_TASK DIRECTIONS_
Lines outside the range are not wanted. Give again exactly the lines between the line holding "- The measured" and the line holding "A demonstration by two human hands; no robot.", inclusive, from the listing below.

_DATA TO PROCESS_
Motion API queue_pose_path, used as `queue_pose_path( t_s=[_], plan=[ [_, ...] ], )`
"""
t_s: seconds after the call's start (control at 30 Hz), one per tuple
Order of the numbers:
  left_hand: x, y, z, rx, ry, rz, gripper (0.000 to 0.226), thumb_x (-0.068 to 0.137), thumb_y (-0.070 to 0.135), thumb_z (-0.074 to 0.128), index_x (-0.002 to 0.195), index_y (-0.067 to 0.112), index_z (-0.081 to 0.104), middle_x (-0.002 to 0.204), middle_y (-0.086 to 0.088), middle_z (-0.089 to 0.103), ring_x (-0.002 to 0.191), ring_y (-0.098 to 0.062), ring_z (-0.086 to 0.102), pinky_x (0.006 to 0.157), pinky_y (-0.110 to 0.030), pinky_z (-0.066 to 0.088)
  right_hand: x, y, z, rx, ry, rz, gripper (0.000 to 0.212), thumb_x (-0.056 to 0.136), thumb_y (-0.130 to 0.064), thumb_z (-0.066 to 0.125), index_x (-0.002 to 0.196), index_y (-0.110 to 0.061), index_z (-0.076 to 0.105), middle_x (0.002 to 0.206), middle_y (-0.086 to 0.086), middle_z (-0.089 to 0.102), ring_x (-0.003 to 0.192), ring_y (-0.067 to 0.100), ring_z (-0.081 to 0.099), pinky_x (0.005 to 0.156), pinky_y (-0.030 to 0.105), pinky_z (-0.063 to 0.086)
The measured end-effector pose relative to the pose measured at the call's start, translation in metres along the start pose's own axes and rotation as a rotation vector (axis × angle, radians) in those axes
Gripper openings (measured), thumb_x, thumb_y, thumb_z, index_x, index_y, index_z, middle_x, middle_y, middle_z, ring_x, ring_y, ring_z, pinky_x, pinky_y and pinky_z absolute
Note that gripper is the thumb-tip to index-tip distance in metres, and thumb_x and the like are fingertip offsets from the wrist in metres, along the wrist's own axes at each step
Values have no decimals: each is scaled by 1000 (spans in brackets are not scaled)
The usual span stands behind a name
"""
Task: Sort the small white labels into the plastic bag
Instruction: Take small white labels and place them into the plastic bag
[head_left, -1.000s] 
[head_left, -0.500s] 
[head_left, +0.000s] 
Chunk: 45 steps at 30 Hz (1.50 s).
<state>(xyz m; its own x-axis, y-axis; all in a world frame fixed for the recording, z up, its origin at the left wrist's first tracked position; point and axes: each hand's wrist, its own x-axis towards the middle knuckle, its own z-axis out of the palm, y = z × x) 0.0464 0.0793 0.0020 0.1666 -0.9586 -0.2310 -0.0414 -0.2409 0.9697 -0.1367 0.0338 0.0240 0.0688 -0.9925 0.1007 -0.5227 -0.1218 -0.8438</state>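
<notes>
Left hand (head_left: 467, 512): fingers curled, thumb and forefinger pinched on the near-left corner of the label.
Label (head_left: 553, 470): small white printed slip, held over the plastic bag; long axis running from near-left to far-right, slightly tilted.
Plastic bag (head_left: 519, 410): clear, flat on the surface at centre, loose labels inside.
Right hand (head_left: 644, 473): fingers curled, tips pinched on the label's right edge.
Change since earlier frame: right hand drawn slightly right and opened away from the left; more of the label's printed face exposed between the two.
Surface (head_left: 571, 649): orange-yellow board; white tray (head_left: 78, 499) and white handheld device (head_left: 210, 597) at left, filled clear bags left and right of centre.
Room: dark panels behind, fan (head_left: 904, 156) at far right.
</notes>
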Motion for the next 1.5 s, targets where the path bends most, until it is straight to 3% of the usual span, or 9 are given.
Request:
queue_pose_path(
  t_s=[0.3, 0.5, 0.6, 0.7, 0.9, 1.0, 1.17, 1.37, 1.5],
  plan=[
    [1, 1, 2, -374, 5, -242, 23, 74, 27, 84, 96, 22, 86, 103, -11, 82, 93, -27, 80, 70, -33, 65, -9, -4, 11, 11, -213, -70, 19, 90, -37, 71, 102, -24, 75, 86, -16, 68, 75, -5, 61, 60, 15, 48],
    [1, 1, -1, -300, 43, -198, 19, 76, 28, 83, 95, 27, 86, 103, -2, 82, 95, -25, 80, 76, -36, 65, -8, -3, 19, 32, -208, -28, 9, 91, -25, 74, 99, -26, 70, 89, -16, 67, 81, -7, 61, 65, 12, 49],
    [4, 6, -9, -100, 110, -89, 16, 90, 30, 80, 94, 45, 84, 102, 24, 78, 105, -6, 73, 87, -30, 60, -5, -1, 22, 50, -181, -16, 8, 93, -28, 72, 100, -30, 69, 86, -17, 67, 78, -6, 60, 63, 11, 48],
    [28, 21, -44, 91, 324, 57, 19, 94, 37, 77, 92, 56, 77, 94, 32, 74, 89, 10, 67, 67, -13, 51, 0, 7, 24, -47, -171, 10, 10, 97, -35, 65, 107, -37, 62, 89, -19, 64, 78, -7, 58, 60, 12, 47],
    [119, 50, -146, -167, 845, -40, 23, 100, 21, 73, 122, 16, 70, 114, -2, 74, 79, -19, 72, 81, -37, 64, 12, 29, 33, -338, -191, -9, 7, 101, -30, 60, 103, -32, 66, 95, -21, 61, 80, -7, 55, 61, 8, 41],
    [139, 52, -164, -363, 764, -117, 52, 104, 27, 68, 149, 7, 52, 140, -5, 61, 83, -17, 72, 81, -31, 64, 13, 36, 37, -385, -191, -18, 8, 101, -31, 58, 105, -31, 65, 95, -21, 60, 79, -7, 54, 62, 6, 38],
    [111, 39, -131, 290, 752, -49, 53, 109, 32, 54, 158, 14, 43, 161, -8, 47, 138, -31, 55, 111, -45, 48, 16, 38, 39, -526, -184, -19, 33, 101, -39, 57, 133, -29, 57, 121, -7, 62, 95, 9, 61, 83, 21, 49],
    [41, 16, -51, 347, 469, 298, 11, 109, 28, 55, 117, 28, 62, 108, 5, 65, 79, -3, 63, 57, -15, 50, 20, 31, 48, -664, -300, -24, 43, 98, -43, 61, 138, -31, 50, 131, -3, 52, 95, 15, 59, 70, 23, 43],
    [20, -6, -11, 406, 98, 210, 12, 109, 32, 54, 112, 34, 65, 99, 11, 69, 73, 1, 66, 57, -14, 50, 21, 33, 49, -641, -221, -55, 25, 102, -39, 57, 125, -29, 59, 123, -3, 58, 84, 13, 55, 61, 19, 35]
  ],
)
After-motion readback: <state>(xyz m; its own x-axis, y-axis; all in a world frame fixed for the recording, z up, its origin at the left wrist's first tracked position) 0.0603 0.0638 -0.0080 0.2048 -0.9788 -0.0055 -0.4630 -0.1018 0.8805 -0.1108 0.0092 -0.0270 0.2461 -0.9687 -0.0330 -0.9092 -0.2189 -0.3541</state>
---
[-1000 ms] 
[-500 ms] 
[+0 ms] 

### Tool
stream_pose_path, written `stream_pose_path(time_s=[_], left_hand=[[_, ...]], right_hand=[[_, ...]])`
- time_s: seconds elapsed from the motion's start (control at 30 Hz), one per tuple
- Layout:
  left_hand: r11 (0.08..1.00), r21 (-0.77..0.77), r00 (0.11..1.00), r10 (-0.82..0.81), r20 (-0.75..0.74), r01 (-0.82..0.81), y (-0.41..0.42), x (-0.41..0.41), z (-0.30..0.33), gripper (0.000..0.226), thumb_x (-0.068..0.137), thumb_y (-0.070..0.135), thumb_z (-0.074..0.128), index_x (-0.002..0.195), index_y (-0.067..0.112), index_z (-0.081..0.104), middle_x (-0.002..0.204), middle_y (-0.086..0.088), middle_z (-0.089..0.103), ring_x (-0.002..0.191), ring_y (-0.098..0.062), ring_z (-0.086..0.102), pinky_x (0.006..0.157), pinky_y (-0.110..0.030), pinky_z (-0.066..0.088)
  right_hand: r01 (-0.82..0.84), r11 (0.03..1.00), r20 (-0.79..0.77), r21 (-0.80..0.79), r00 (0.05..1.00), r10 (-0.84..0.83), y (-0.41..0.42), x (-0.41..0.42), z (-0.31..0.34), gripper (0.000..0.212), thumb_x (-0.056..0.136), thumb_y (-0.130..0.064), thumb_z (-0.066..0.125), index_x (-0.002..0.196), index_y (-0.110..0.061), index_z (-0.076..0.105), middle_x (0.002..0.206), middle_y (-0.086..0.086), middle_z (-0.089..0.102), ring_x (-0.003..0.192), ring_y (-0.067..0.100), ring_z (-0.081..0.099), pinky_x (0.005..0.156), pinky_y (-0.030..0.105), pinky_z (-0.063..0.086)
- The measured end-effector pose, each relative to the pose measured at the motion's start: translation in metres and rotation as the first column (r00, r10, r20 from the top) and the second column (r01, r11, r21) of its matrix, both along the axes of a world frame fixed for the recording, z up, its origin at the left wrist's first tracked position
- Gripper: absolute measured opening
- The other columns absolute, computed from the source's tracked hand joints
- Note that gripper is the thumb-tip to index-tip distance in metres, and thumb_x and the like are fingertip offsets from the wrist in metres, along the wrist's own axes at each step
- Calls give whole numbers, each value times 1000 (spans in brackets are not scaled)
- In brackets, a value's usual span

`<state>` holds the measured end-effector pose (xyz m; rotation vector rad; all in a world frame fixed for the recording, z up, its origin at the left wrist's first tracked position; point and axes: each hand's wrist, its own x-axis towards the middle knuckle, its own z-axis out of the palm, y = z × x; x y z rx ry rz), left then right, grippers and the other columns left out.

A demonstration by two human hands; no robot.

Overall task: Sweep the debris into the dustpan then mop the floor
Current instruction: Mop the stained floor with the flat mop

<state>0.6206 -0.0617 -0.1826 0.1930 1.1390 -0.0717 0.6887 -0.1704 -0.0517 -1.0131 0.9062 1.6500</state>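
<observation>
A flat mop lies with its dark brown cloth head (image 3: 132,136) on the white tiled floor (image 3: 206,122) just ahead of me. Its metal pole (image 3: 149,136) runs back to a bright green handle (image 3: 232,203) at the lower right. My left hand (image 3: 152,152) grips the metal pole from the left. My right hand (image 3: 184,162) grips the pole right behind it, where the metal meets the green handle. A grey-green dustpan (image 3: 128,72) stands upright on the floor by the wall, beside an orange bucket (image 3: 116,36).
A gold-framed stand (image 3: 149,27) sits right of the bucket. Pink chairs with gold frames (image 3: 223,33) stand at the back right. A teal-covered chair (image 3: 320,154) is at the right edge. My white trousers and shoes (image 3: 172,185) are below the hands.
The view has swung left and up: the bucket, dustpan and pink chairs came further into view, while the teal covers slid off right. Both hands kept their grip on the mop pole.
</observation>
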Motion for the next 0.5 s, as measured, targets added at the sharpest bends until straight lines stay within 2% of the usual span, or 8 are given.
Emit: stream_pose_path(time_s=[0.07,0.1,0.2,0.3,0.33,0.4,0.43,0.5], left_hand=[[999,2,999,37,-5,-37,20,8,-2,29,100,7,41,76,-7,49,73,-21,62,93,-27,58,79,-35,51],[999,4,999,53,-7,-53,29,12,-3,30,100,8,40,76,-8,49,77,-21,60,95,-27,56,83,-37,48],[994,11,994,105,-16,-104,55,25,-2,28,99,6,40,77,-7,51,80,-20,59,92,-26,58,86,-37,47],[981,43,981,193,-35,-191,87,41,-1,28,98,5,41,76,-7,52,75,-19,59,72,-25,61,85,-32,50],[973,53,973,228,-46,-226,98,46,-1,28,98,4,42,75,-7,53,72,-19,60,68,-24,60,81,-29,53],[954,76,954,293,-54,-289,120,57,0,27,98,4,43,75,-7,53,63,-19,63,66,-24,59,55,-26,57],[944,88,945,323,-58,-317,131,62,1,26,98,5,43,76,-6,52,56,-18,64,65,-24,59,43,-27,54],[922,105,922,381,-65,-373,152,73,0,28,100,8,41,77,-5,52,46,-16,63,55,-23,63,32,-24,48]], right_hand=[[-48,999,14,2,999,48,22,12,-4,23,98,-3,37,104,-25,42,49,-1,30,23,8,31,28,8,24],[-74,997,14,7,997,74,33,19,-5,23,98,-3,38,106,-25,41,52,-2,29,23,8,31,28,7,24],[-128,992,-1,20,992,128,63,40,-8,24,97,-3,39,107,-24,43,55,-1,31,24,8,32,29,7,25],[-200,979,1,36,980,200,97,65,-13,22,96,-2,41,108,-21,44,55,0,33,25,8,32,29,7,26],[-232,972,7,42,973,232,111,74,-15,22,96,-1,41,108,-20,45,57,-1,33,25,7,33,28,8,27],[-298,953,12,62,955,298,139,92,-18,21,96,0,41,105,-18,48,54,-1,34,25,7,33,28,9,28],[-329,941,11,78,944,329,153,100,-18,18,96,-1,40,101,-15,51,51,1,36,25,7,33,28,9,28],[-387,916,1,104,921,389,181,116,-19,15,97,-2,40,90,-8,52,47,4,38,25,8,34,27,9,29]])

_RESULT_
- The measured end-effector pose, each relative to the pose measured at the motion's start: translation in metres and rotation as the first column (r00, r10, r20 from the top) and the second column (r01, r11, r21) of its matrix, both along the axes of a world frame fixed for the recording, z up, its origin at the left wrist's first tracked position
- Gripper: absolute measured opening
- The other columns absolute, computed from the source's tracked hand joints
- Note that gripper is the thumb-tip to index-tip distance in metres, and thumb_x and the like are fingertip offsets from the wrist in metres, along the wrist's own axes at each step
- Calls give whole numbers, each value times 1000 (spans in brackets are not scaled)
- In brackets, a value's usual span

`<state>` holds the measured end-effector pose (xyz m; rotation vector rad; all in a world frame fixed for the recording, z up, its origin at the left wrist's first tracked position; point and axes: each hand's wrist, its own x-axis towards the middle knuckle, its own z-axis out of the palm, y = z × x; x y z rx ry rz), left then right, grippers and the other columns left out.

A demonstration by two human hands; no robot.

Work on this exercise has been finished.